William’s entire body snapped rigid.
Hawk sighed. “Me too
.”
“Asylum?” Max said.
William shook his head. “I was hoping I’d heard them incorrectly.”
“And what about us?” the hunter talking to Hawk said. He spoke with a nasally whine.
“What about us?”
“We could do with having something to munch on while we hike.”
“You’re not full from last night? Look, we’re only half a day away. You know Grandfather Jacks will treat us like princes when we get to his palace. The last thing we should do is arrive with our bellies full. Stop being a prick and leave the deer where it is.”
“What if someone finds it?”
“Good luck to them,” Hawk said. “Like with the fire, if someone’s made it this far into the funnel from either side, they deserve a little reward. Getting here without knowing where all the traps are is no mean feat.”
The diseased on William’s right moved again. Artan pulled Cyrus down for a second time.
“Artan,” Max hissed, “if you can’t stop him, I will.”
The same mild tone, Artan said, “Hold it together, Cyrus. Not long now, mate. Just give it a few more seconds.”
“Come on,” Hawk called back across the pit. The rest of the hunters had already walked away.
The slap of the last hunter’s feet finally took off after Hawk and the others.
The deceased diseased on William’s right lifted and toppled onto him. Cyrus had gotten to his feet again, and Artan hadn’t stopped him this time.
“Fuck it,” William said. “Let’s go now.” As he stood up, Artan and Max stood up on either side of him. Each of them were covered in the bloody slime excreted by the weeping corpses.

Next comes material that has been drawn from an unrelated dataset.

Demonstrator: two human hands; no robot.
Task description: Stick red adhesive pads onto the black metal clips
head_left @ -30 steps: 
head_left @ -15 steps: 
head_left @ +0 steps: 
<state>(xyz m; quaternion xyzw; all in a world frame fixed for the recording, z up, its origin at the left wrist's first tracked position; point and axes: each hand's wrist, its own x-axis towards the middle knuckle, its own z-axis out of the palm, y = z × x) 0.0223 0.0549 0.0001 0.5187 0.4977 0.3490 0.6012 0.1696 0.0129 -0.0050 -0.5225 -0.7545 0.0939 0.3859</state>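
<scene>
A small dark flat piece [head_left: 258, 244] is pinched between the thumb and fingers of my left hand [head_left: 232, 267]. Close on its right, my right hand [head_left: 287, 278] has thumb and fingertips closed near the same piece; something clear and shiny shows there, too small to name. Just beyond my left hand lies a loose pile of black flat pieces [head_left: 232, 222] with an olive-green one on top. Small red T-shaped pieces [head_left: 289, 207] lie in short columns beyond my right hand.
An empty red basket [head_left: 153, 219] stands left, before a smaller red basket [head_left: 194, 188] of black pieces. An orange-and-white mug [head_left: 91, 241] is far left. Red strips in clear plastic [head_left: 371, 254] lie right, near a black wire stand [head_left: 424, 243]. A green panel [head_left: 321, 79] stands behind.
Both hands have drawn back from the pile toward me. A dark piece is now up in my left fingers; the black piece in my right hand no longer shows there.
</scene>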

A crimson sludge so dark and clotted it looked like blackberry jam.
Cyrus took to the wall first.
William plunged his hand back into the diseased bodies like a morbid lucky dip. He shifted around until he found her wooden handle. Jezebel glistened like the rest of them, but at least he had her. His feet twisting and turning as he walked over the bodies, he slipped the handle down the back of his shirt, the axe’s blade leaning against the back of his head.